__WHAT IS EXPECTED__.
Please restate, word for word, the lines below that begin at the one with "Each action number" and end at the one with "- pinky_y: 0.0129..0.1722". Leave out all other lines.

(SUPPLIED MATERIAL Opens)

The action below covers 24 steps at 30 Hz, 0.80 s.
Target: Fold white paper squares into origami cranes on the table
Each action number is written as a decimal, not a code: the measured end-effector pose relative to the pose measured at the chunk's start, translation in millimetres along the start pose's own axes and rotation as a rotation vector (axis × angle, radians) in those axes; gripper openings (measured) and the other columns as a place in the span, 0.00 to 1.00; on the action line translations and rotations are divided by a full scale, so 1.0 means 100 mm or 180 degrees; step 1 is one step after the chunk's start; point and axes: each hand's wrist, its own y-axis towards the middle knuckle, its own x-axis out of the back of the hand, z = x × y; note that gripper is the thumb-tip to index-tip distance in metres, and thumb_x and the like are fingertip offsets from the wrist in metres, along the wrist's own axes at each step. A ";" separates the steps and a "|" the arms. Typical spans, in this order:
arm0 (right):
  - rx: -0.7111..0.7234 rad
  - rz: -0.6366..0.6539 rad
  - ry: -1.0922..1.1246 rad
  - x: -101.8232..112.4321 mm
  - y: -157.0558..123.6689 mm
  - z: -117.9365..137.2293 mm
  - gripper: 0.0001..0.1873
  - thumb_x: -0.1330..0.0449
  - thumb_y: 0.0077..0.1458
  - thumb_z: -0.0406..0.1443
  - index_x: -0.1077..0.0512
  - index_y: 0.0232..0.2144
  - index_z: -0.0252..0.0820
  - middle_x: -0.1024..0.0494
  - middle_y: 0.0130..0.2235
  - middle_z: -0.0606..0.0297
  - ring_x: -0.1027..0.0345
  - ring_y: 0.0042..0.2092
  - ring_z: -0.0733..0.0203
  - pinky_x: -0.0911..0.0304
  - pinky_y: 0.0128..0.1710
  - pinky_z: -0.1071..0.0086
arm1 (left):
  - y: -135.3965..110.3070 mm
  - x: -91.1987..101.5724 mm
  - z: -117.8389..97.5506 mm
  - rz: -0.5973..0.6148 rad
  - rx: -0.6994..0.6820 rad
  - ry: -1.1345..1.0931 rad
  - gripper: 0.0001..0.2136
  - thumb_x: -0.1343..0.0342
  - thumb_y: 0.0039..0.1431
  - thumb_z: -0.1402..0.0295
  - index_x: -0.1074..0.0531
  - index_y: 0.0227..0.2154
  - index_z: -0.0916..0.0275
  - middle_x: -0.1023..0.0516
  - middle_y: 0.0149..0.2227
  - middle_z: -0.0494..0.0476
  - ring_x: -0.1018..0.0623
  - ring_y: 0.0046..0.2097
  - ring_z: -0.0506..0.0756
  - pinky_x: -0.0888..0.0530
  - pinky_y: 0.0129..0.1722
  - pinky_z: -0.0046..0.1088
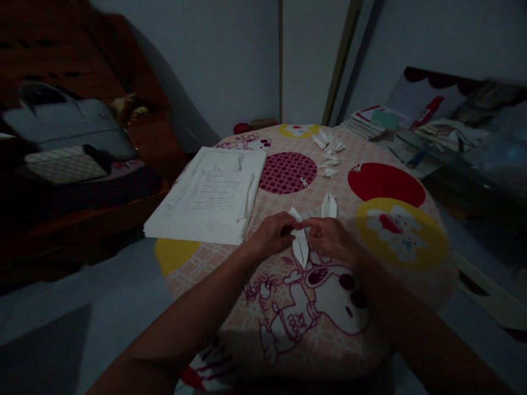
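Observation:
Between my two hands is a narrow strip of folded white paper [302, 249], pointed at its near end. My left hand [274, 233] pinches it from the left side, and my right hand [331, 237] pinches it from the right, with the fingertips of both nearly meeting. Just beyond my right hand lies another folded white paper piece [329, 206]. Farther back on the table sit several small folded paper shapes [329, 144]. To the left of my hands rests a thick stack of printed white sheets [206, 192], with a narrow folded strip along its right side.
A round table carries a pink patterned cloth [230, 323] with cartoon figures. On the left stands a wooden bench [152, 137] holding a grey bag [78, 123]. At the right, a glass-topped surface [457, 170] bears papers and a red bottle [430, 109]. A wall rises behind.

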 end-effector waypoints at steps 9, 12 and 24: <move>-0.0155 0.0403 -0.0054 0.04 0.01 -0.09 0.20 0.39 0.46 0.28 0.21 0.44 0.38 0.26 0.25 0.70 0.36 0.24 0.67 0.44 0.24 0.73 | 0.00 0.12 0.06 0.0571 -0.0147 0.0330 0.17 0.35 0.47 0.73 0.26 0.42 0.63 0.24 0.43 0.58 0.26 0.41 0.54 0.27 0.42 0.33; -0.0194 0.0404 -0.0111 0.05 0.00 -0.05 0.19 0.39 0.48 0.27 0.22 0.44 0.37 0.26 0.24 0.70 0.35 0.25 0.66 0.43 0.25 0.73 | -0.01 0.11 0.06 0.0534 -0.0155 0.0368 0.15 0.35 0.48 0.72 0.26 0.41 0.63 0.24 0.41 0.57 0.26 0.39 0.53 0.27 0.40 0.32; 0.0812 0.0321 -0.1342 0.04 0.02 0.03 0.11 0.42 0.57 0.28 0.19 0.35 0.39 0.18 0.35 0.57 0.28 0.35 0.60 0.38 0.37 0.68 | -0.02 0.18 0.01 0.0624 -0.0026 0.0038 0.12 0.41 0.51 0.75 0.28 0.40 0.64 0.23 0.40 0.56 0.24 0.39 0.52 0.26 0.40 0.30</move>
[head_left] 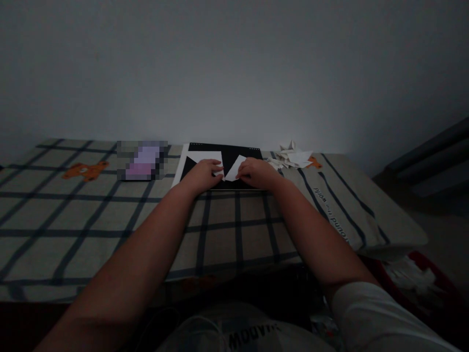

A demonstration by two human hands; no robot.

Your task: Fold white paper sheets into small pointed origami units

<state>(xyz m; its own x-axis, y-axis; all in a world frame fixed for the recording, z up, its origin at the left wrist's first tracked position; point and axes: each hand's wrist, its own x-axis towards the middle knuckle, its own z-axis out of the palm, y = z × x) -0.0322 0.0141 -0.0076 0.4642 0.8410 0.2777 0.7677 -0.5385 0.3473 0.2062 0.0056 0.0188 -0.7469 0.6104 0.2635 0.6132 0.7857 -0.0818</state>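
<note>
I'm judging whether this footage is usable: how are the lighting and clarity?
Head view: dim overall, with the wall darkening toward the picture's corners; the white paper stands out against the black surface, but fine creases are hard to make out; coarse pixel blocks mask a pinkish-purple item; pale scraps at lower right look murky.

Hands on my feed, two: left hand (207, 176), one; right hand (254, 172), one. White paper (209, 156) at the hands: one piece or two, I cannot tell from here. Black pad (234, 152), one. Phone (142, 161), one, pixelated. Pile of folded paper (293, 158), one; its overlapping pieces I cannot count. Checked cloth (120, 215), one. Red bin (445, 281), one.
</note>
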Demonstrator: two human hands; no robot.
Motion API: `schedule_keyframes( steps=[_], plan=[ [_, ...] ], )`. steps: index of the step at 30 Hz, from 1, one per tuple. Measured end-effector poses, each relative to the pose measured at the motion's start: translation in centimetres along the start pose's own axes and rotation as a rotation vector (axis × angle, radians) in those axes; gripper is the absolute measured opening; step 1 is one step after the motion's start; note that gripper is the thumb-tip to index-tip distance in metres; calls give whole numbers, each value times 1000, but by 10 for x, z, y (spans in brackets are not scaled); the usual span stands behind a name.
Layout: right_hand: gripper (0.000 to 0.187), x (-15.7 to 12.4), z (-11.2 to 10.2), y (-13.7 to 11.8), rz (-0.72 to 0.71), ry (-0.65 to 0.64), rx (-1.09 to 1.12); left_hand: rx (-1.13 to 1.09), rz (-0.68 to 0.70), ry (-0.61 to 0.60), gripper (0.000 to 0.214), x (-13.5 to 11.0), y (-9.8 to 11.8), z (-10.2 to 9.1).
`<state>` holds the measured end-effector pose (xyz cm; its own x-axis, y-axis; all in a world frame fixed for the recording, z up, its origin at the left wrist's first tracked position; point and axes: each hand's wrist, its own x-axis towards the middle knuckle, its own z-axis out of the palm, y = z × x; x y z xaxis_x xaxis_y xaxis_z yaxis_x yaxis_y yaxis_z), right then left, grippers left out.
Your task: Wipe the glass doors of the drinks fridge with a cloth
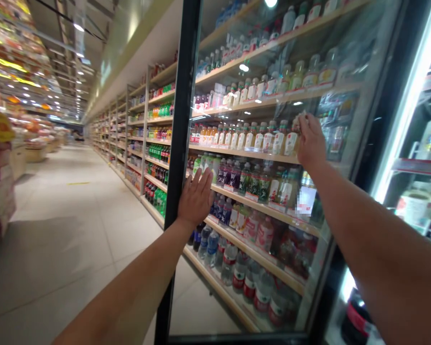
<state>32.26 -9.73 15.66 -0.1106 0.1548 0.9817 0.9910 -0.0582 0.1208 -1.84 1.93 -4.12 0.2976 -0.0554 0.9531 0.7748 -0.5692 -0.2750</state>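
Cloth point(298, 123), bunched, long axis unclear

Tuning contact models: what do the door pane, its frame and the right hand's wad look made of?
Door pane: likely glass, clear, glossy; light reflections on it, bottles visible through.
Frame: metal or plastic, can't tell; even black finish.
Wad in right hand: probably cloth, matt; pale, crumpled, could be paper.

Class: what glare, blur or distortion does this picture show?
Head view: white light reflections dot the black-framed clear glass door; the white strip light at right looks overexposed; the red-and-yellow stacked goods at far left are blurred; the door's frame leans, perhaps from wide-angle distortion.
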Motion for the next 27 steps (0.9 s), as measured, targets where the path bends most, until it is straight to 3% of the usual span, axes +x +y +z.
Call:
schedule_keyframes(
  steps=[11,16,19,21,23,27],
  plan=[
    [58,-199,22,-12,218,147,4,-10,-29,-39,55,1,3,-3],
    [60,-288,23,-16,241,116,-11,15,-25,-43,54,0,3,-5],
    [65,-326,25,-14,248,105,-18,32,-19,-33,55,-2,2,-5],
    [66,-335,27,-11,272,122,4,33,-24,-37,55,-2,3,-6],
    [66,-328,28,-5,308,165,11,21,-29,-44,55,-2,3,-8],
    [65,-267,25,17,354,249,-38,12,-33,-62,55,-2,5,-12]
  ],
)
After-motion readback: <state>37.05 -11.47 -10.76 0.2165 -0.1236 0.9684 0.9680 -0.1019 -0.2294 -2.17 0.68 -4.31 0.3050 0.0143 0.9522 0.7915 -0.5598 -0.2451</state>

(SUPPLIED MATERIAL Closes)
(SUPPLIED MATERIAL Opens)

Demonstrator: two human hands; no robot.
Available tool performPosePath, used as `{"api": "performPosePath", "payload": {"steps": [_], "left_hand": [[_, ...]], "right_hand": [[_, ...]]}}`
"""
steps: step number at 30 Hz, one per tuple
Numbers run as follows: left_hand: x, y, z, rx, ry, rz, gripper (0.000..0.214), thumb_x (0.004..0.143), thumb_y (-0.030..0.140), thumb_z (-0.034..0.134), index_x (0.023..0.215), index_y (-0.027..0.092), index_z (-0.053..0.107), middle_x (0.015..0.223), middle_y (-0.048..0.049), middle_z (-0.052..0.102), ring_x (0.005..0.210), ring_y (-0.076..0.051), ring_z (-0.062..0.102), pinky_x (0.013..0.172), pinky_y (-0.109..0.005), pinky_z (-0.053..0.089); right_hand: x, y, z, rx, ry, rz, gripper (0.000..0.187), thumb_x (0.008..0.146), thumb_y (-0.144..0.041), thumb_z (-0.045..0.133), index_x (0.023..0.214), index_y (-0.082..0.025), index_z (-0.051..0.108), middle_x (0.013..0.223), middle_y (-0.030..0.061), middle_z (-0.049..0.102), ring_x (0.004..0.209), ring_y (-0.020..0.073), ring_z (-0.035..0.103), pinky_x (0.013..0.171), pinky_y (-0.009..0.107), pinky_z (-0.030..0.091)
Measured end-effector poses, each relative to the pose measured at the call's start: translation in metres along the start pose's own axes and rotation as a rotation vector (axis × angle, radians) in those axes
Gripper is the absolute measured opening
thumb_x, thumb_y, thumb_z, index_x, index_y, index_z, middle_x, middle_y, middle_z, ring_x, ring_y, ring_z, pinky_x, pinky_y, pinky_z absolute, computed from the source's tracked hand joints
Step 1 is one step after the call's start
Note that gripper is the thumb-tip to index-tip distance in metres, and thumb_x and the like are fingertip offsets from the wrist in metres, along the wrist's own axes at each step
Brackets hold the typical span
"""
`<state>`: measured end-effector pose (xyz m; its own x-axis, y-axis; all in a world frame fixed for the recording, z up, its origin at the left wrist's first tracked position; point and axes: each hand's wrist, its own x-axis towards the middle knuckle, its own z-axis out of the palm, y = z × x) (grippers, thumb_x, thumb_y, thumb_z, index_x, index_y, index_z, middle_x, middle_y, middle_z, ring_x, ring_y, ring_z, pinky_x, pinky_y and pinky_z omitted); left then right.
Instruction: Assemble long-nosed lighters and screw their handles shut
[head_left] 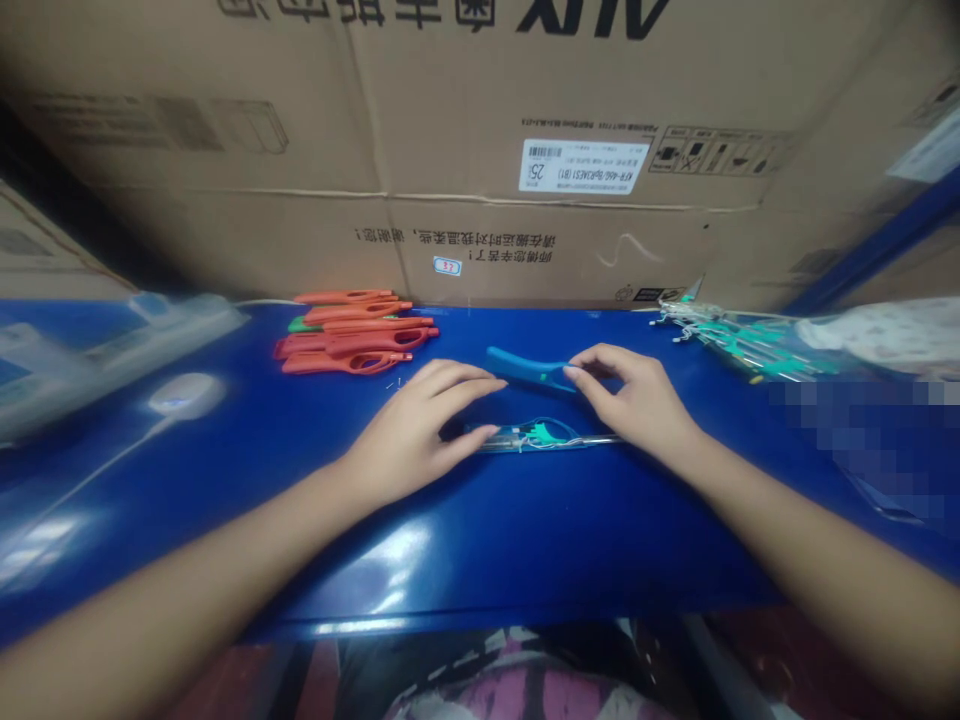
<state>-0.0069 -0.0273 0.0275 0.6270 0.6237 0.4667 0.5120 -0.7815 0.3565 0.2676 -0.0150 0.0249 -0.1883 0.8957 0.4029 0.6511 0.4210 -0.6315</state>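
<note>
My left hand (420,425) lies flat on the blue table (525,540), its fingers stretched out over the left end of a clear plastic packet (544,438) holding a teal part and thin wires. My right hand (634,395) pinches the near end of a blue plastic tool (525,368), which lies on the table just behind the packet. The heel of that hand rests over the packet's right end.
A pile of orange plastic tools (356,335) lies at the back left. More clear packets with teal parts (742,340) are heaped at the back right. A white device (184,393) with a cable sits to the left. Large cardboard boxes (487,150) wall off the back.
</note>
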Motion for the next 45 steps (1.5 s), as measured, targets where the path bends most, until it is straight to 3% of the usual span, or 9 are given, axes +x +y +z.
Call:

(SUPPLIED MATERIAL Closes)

__THE ANSWER__.
Each action number is written as a decimal, not a code: the measured end-effector pose relative to the pose measured at the chunk's start, translation in millimetres along the start pose's own axes and rotation as a rotation vector (axis × angle, radians) in those axes; gripper openings (measured) and the other columns as a place in the span, 0.00 to 1.00; on the action line translations and rotations are divided by a full scale, so 1.0 means 100 mm or 180 degrees; step 1 is one step after the chunk's start; point and axes: each hand's wrist, its own y-axis towards the middle knuckle, its own x-axis out of the back of the hand, z = x × y; note that gripper is the thumb-tip to index-tip distance in metres, and thumb_x and the like are fingertip offsets from the wrist in metres, along the wrist's own axes at each step. A ";" separates the steps and a "|" the arms. Typical spans, in this order:
arm0 (right):
  - rx: -0.7111..0.7234 rad
  - rz: -0.6366..0.6539 rad
  - ry: -1.0922..1.1246 rad
  - x: -101.8232..112.4321 mm
  - y: -157.0558..123.6689 mm
  - z: -117.9365..137.2293 mm
  - gripper: 0.0001..0.1873
  - thumb_x: -0.1330..0.0449
  - thumb_y: 0.0077..0.1458
  - thumb_z: -0.0406..0.1443
  - index_x: -0.1077..0.0512
  - index_y: 0.0232..0.2144
  - index_z: -0.0252..0.0820
  - middle_x: -0.1024..0.0494
  - middle_y: 0.0130..0.2235
  - middle_z: -0.0606..0.0297
  - ring_x: -0.1027..0.0345
  - ring_y: 0.0042..0.2092
  - ring_z: -0.0733..0.0203
  - pinky_x: -0.0911..0.0304
  - pinky_y: 0.0128..0.1710
  - pinky_z: -0.1071..0.0086
arm1 (left):
  - y: -135.3965..110.3070 mm
  - x: -91.1987..101.5724 mm
  - z: -117.8389..97.5506 mm
  - rz: -0.5973..0.6148 rad
  - rx: -0.6994..0.6820 rad
  - ry: -1.1345..1.0931 rad
  - gripper: 0.0001..0.2136
  - thumb_x: -0.1343..0.0342
  - thumb_y: 0.0039..0.1431
  - thumb_z: -0.1402..0.0295
  - index_x: -0.1074..0.0531
  - index_y: 0.0227..0.2154
  - index_z: -0.0916..0.0275
  - middle_x: -0.1023..0.0516
  - middle_y: 0.0149..0.2227
  - middle_z: -0.0494..0.0476
  - ring_x: -0.1018..0.0623
  - ring_y: 0.0046..0.2097
  - ring_z: -0.0506..0.0756
  - pinky_x: -0.0888..0.0530
  - pinky_y: 0.0129..0.1722

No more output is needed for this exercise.